[Start of section]
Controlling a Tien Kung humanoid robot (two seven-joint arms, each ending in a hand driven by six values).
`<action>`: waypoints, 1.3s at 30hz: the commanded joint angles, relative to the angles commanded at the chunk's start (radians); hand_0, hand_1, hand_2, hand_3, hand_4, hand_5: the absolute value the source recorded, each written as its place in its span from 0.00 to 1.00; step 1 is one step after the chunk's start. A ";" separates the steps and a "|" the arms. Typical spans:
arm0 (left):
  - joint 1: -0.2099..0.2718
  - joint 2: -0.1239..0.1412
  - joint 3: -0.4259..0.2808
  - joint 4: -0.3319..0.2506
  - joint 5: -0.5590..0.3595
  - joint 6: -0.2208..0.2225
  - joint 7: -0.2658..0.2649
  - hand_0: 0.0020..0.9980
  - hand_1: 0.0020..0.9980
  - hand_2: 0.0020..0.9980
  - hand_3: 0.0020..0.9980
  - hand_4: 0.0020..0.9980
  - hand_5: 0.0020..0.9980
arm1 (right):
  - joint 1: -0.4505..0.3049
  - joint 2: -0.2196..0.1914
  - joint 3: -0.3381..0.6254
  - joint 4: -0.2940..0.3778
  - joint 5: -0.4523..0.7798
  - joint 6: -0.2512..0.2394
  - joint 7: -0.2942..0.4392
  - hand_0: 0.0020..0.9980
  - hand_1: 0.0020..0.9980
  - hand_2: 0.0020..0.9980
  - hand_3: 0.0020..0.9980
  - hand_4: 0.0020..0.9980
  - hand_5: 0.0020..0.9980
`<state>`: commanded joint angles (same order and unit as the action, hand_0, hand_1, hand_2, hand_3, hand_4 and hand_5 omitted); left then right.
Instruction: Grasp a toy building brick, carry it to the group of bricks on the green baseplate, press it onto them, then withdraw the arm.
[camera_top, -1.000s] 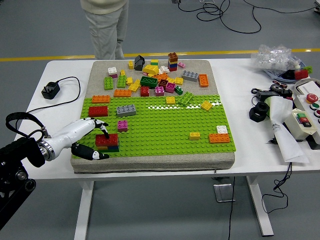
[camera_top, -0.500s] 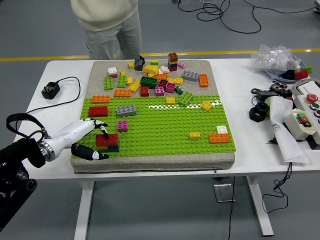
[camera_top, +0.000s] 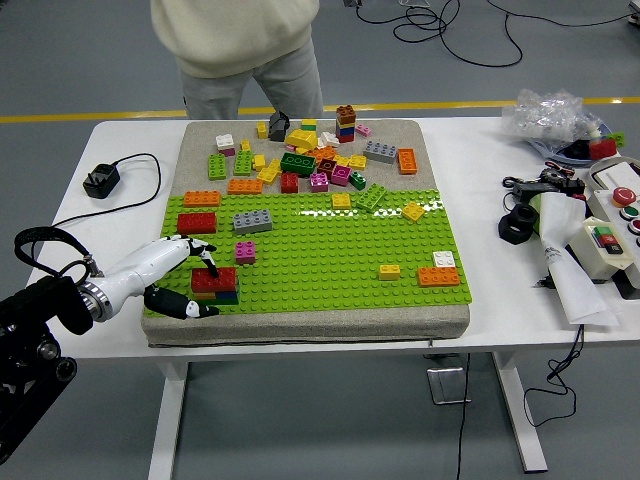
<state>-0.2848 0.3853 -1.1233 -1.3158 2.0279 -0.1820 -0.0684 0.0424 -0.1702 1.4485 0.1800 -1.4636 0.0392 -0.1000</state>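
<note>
Reaching in from the table's left edge, the left hand (camera_top: 185, 275) curls around the red brick (camera_top: 214, 280) topping a small stack at the green baseplate's (camera_top: 330, 255) near-left corner. Fingertips partly cover it, so contact is hard to judge. Person's (camera_top: 240, 45) upper body is cut off.

The person (camera_top: 240, 45) is cut off above the waist; the loose bricks' (camera_top: 310, 150) studs blur.
</note>
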 joint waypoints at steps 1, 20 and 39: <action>0.000 -0.001 0.000 0.001 0.001 0.000 0.000 0.97 0.89 0.89 0.58 0.94 0.30 | 0.000 0.000 0.000 0.000 0.000 0.000 0.000 0.77 0.71 0.77 0.77 0.97 0.70; 0.005 -0.008 0.018 0.045 -0.006 0.007 -0.001 0.97 0.88 0.89 0.58 0.93 0.28 | -0.002 0.001 -0.002 0.000 -0.001 0.000 0.000 0.77 0.71 0.77 0.77 0.97 0.70; 0.013 0.028 -0.040 -0.094 -0.059 -0.009 0.002 0.97 0.88 0.87 0.57 0.93 0.27 | -0.005 0.003 -0.001 0.000 -0.003 -0.001 0.000 0.77 0.71 0.77 0.77 0.97 0.70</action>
<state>-0.2721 0.4128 -1.1632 -1.4096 1.9686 -0.1914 -0.0668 0.0372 -0.1670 1.4476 0.1800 -1.4666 0.0383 -0.1003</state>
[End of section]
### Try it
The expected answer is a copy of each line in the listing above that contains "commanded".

### Exercise response
`<action>`: waypoints, 1.3s at 30hz: the commanded joint angles, relative to the angles commanded at the chunk's start (radians); hand_0, hand_1, hand_2, hand_3, hand_4, hand_5: the absolute value the source recorded, each written as its place in its span from 0.00 to 1.00; step 1 is one step after the chunk's start. A ";" separates the steps and a "|" the arms. Typical spans:
`<state>`: commanded joint angles (same order and unit as the action, hand_0, hand_1, hand_2, hand_3, hand_4 and hand_5 omitted); left then right.

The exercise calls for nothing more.